Asana Coding Interview Questions
26 Asana coding interview problems with full optimal solutions — 15 easy, 10 medium, 1 hard. Every problem ships with multiple approaches (brute-force first, then the optimal), complexity tables for each, company-specific tips on what an Asana interviewer values, and a FAQ section.
Showing 8 problems of 26
- #4easysometimes asked
4. Remove Duplicates from Sorted Array
Remove duplicates from a sorted array in-place and return the new length. Asana likes this to check whether you handle the two-pointer pattern cleanly — a precursor to their dedup steps in activity-feed merge logic.
- #5easysometimes asked
5. Remove Element
Remove all instances of a value from an array in-place. Asana asks this to test whether you understand the two-pointer write/read separation that scales to their bulk-task-mutation pipelines.
- #6easysometimes asked
6. Search Insert Position
Given a sorted array and a target, return the index where target is or would be inserted. Asana asks this to confirm you can write a bug-free binary search — a building block for task-priority ordering in their backend.
- #7easyrarely asked
7. Plus One
Given a number represented as a digit array, return the array plus one. Asana uses this to gauge whether you handle carry propagation cleanly — the same pattern that shows up in their counter-aggregation services.
- #10easysometimes asked
10. Same Tree
Given two binary trees, determine if they are structurally identical. Asana asks this to test recursive base cases on trees — a foundation for their structural-diff logic in project templates.
- #11easysometimes asked
11. Symmetric Tree
Determine if a binary tree is a mirror of itself.
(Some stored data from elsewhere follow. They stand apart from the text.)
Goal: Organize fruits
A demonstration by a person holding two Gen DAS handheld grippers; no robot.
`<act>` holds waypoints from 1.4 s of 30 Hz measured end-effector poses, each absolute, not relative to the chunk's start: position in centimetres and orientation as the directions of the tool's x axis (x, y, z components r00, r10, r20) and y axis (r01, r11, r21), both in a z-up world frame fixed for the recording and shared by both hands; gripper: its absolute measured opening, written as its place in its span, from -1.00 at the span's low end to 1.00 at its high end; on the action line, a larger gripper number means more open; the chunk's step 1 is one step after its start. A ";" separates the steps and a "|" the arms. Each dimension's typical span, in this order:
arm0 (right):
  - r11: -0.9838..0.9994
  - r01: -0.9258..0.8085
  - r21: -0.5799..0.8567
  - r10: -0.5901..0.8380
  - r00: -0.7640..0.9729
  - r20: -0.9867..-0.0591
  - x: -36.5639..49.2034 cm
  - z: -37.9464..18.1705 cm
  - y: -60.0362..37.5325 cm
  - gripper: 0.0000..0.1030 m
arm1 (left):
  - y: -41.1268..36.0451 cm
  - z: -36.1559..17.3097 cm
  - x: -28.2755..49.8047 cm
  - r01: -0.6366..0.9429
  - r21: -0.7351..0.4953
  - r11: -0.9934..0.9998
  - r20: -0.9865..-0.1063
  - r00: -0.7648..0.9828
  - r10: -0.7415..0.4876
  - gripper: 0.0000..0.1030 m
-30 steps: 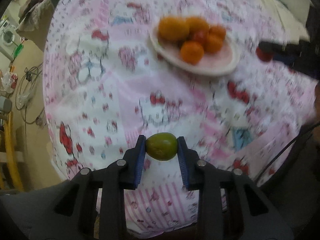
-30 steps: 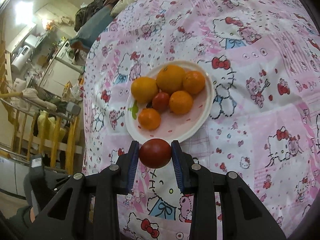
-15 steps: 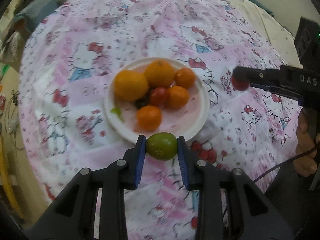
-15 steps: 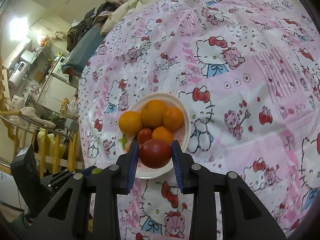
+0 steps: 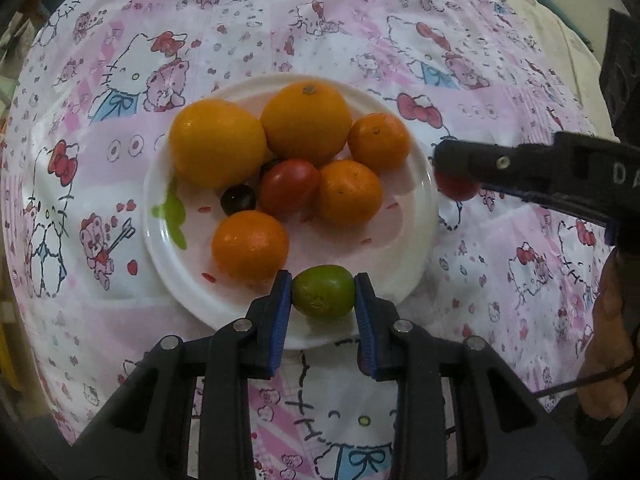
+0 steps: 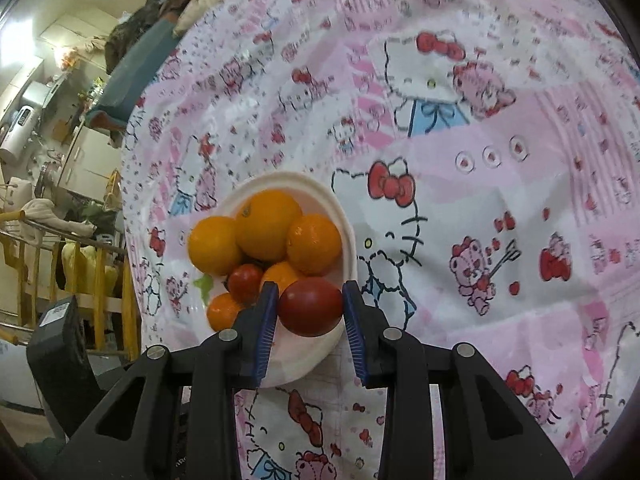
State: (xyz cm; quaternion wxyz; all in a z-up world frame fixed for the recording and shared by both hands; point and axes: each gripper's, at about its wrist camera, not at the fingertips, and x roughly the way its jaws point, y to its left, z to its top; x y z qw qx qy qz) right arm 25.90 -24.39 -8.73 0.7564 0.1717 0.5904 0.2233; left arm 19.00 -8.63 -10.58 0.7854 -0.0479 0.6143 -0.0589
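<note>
One pink cartoon-print tablecloth (image 5: 360,40), cluttered room

Left gripper (image 5: 323,300), green fruit (image 5: 323,297) clamped in it, has travelled from bare cloth to over the near rim of the white plate (image 5: 420,208), lower than before. Right gripper (image 6: 308,307) with its red tomato (image 6: 310,306) has also closed in, now over the plate's edge beside the oranges (image 6: 267,230). Both lean steeper downward.
</note>
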 end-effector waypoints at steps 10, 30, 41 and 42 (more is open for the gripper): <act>0.845 -0.143 0.515 0.533 0.143 -0.834 26.3 -10.9 -22.7 -0.31 | -9.2 -10.6 19.4 0.052 -0.106 0.993 -0.962 0.249 -0.115 -0.46; 0.814 -0.120 0.569 0.581 0.202 -0.788 26.4 -8.5 -24.9 0.19 | -9.5 -9.1 18.7 0.048 -0.100 0.994 -0.949 0.296 -0.110 0.47; 0.829 -0.146 0.540 0.553 0.358 -0.752 24.7 -4.1 -27.3 0.73 | -8.0 -3.7 15.9 0.100 -0.046 0.994 -0.906 0.416 -0.084 0.48; 0.823 -0.148 0.549 0.560 0.369 -0.742 24.4 -3.7 -27.5 0.73 | -7.6 -3.2 15.7 0.101 -0.046 0.994 -0.902 0.423 -0.085 0.48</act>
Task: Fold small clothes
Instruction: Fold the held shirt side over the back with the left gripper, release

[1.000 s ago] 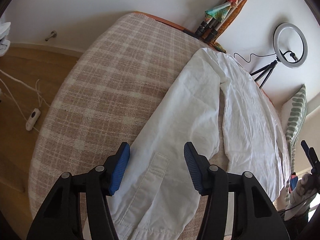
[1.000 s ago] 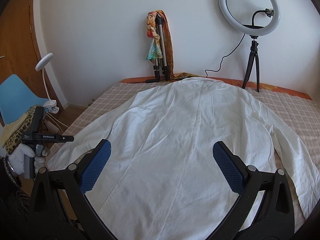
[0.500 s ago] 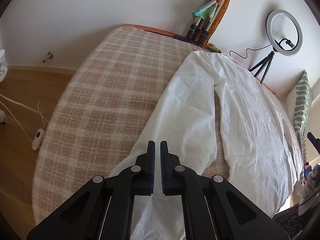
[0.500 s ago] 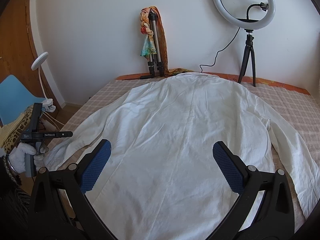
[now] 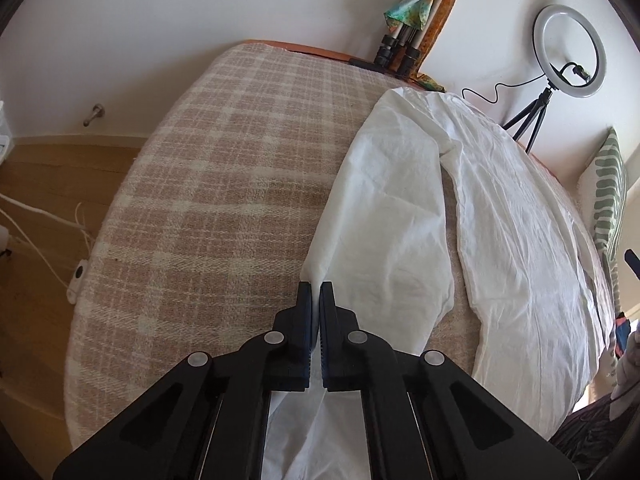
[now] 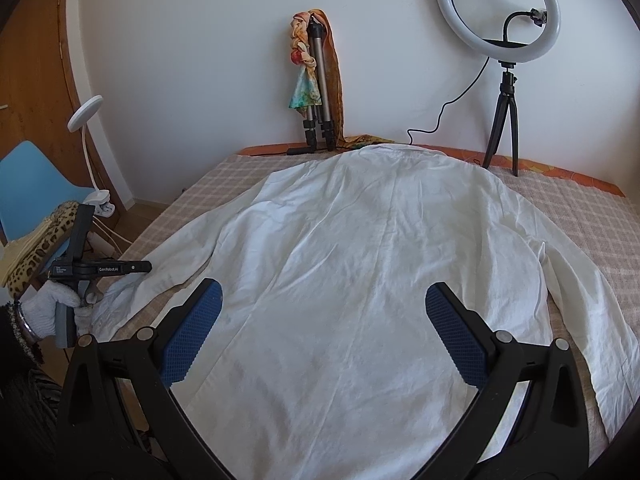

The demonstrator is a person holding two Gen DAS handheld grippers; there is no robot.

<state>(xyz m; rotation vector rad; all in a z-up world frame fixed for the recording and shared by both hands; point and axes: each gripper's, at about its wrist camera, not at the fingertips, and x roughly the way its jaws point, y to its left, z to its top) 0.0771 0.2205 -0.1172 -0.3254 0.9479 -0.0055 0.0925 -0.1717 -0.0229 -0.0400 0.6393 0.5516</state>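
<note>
A white long-sleeved shirt (image 6: 380, 260) lies spread back-up on the plaid bed cover (image 5: 200, 200). Its left sleeve (image 5: 384, 216) runs toward the bed's near edge. My left gripper (image 5: 316, 286) is shut on that sleeve near the cuff, and white cloth bunches between and below its pads. In the right wrist view a gloved hand (image 6: 52, 308) holds this gripper (image 6: 100, 268) at the sleeve end. My right gripper (image 6: 323, 286) stands open over the shirt's lower back with nothing between its fingers.
A ring light on a tripod (image 6: 498, 4) and a folded tripod draped with scarves (image 6: 316, 80) stand at the bed's far edge by the wall. A blue chair (image 6: 28, 184) and a clip lamp (image 6: 86, 108) are on the left. A green patterned pillow (image 5: 608, 192) lies at the right.
The left gripper's jaws have closed from wide open onto the sleeve, pinching the cloth near the cuff. The right gripper has kept its place and stayed open.
</note>
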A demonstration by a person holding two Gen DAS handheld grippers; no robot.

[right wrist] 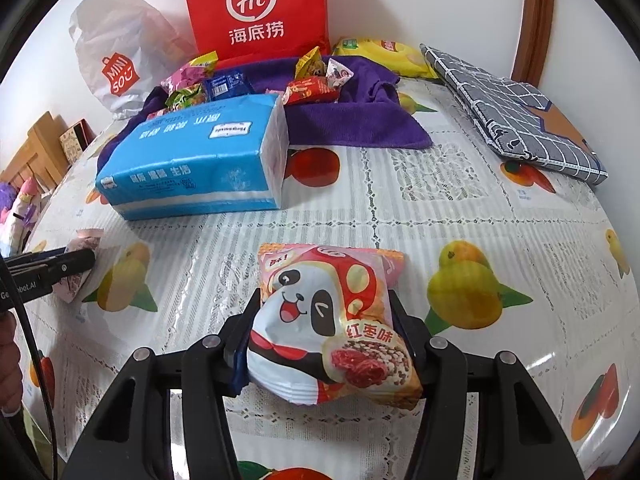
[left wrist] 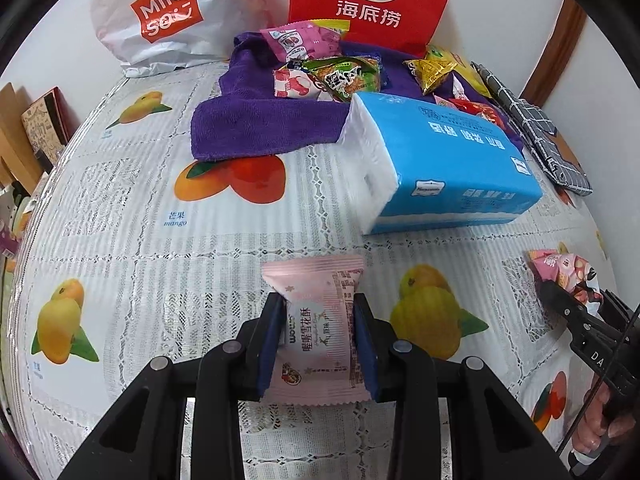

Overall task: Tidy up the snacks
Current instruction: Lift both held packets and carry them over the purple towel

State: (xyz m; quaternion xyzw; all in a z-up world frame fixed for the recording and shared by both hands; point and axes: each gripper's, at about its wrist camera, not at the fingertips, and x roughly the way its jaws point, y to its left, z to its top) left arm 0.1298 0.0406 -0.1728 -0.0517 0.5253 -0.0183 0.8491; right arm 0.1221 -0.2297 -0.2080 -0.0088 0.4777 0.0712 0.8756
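Note:
My left gripper (left wrist: 318,312) is shut on a pale pink snack packet (left wrist: 316,320), holding it by its sides just above the tablecloth. The right gripper (right wrist: 324,308) is shut on a puffy panda-print snack bag (right wrist: 332,328) with red and pink print. Each gripper also shows in the other's view: the right one (left wrist: 576,300) at the right edge with the panda bag (left wrist: 564,272), the left one (right wrist: 80,260) at the left edge with the pink packet (right wrist: 82,264). Several more wrapped snacks (left wrist: 328,68) lie heaped on a purple towel (left wrist: 260,120) at the back.
A blue tissue pack (left wrist: 444,160) lies mid-table in front of the towel. Behind stand a red paper bag (left wrist: 372,0) and a white Miniso bag (left wrist: 160,16). A folded grey checked cloth (right wrist: 516,112) lies at the right. The fruit-print tablecloth (left wrist: 140,220) covers the table.

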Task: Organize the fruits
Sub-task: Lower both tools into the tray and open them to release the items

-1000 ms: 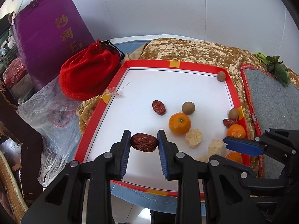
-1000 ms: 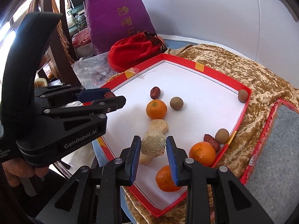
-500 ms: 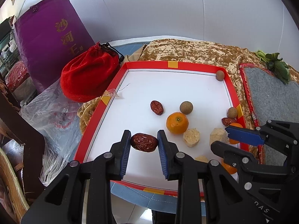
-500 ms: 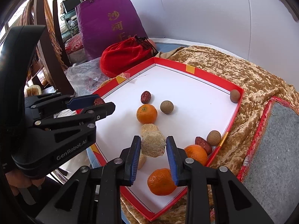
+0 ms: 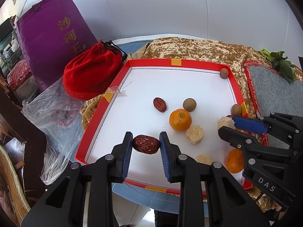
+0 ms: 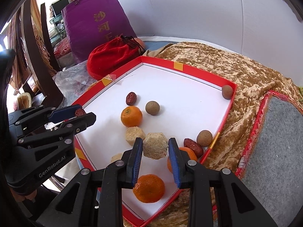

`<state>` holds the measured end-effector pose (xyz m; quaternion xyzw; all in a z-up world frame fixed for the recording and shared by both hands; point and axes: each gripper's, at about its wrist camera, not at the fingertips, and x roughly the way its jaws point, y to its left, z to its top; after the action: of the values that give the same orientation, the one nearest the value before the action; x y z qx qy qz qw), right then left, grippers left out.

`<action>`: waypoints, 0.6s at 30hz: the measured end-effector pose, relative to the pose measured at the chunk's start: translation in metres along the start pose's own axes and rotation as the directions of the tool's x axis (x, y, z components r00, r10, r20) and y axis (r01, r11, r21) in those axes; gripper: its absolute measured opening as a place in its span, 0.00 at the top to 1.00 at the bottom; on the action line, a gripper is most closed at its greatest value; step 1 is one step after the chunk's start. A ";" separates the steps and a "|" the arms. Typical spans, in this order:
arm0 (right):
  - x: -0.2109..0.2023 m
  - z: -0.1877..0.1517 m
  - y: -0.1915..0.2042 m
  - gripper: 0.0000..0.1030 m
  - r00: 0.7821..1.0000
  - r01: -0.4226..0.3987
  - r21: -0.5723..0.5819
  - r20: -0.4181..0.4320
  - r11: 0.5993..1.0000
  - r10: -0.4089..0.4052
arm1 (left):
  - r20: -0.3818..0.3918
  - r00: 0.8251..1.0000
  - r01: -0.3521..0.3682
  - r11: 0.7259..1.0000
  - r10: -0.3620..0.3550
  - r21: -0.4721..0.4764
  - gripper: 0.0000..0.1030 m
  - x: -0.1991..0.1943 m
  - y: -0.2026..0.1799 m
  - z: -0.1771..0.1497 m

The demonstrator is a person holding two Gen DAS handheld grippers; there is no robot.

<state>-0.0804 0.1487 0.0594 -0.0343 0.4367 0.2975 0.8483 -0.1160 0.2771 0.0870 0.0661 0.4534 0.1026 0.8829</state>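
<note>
- Gripping a wrinkled red date (image 5: 145,144) between blue-padded fingers (image 5: 127,155), the left gripper (image 5: 145,152) hangs above the near left part of the red-rimmed white tray (image 5: 151,63).
- Right gripper (image 6: 155,158): fingers (image 6: 136,159) clamped on a pale hexagonal block (image 6: 155,148), held over the tray's near right side.
- Counted on the tray: three mandarins, one beside a brown round fruit (image 6: 152,108); three such brown fruits; two loose dates; two more pale blocks.
- Both grippers reach in from the tray's near edge, side by side and apart, angled down.
- A red pouch (image 5: 90,73) and purple bag (image 5: 53,36) sit beyond the tray's left rim.
</note>
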 end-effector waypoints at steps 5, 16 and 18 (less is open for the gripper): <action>0.001 0.000 0.001 0.72 1.000 0.005 -0.007 0.005 1.000 -0.005 | 0.000 1.000 -0.004 1.000 0.004 0.000 0.74 0.000 -0.003 0.001; -0.004 0.002 0.001 0.70 1.000 0.003 -0.008 0.021 1.000 -0.003 | -0.023 0.999 -0.025 0.999 0.025 -0.021 0.74 0.003 -0.007 -0.003; -0.007 0.003 0.000 0.70 0.999 0.007 -0.008 0.035 1.000 -0.007 | -0.015 1.000 -0.027 0.999 0.026 -0.031 0.74 0.001 -0.006 -0.003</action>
<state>-0.0818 0.1465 0.0666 -0.0343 0.4205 0.2970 0.8566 -0.1170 0.2712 0.0835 0.0578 0.4572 0.1218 0.8791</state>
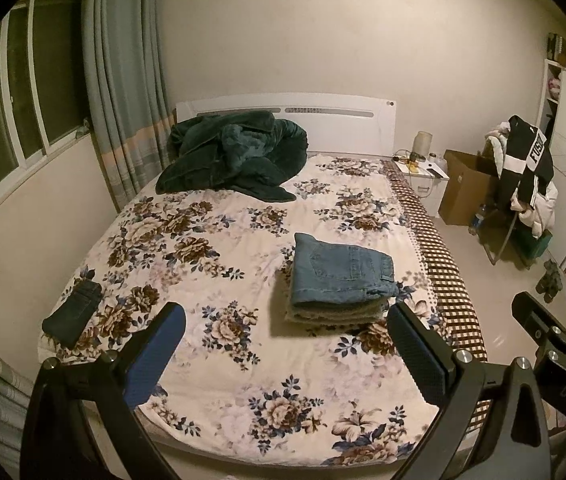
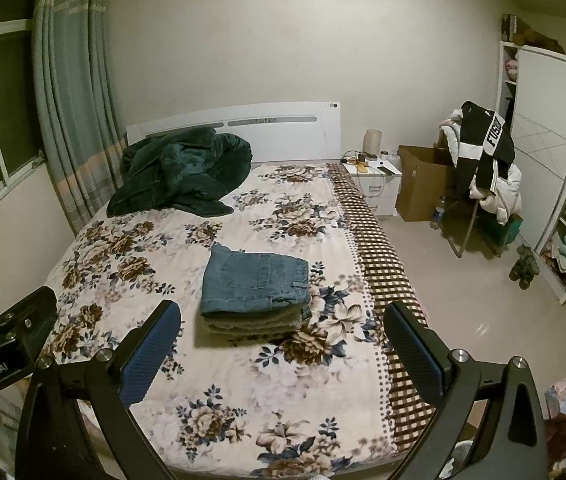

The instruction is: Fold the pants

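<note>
A folded pair of blue jeans (image 1: 341,276) lies on top of a small stack of folded clothes on the floral bedspread (image 1: 211,248), right of the bed's middle. It also shows in the right wrist view (image 2: 255,282). A second, dark folded garment (image 1: 73,312) lies near the bed's left edge. My left gripper (image 1: 287,354) is open and empty, held above the foot of the bed, short of the stack. My right gripper (image 2: 283,354) is open and empty, beside the left one; its body shows in the left wrist view (image 1: 555,336).
A crumpled dark green blanket (image 1: 235,156) lies by the white headboard. A nightstand (image 2: 375,184), a cardboard box (image 2: 423,184) and a chair piled with clothes (image 2: 483,168) stand right of the bed. A wardrobe (image 2: 555,168) is at far right. Curtains and a window are on the left.
</note>
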`<state>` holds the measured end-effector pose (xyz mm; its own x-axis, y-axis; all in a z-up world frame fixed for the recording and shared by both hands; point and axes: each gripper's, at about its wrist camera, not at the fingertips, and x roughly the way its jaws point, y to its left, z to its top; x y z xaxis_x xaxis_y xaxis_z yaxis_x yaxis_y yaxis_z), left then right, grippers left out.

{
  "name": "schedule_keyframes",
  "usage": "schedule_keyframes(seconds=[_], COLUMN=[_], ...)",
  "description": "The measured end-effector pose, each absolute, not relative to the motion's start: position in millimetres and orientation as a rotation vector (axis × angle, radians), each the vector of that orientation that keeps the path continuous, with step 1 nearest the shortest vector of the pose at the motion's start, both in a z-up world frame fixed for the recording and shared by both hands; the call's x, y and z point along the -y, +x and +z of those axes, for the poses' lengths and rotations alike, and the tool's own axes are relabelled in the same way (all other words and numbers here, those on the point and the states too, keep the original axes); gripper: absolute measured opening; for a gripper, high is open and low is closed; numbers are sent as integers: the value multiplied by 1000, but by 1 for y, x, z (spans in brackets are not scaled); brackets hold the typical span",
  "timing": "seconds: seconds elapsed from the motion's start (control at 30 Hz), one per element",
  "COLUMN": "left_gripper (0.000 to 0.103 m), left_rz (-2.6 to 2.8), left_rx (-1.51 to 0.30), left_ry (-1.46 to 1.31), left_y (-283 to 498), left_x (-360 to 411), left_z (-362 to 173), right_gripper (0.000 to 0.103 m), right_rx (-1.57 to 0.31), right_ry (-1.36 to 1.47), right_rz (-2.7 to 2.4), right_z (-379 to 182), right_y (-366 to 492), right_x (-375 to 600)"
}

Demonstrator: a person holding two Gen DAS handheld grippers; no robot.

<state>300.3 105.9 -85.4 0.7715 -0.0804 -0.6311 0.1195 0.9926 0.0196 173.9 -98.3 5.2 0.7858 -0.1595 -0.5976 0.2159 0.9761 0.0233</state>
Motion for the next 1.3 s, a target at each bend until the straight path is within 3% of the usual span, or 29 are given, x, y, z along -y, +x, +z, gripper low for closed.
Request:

Asana asks this to test whether you can pair two pointers across a tree — the same pattern used in their snapshot-diff symmetry checks.
- #13easysometimes asked
13. Balanced Binary Tree
Determine if a binary tree is height-balanced. Asana asks this to test whether you spot the O(n) early-exit pattern — they care because the same trick speeds up their dependency-imbalance detector.
- #14easysometimes asked
14. Minimum Depth of Binary Tree
Find the minimum depth of a binary tree — the shortest path from root to a leaf. Asana asks this because it's the classic 'recursive trap' where reusing the max-depth template silently breaks.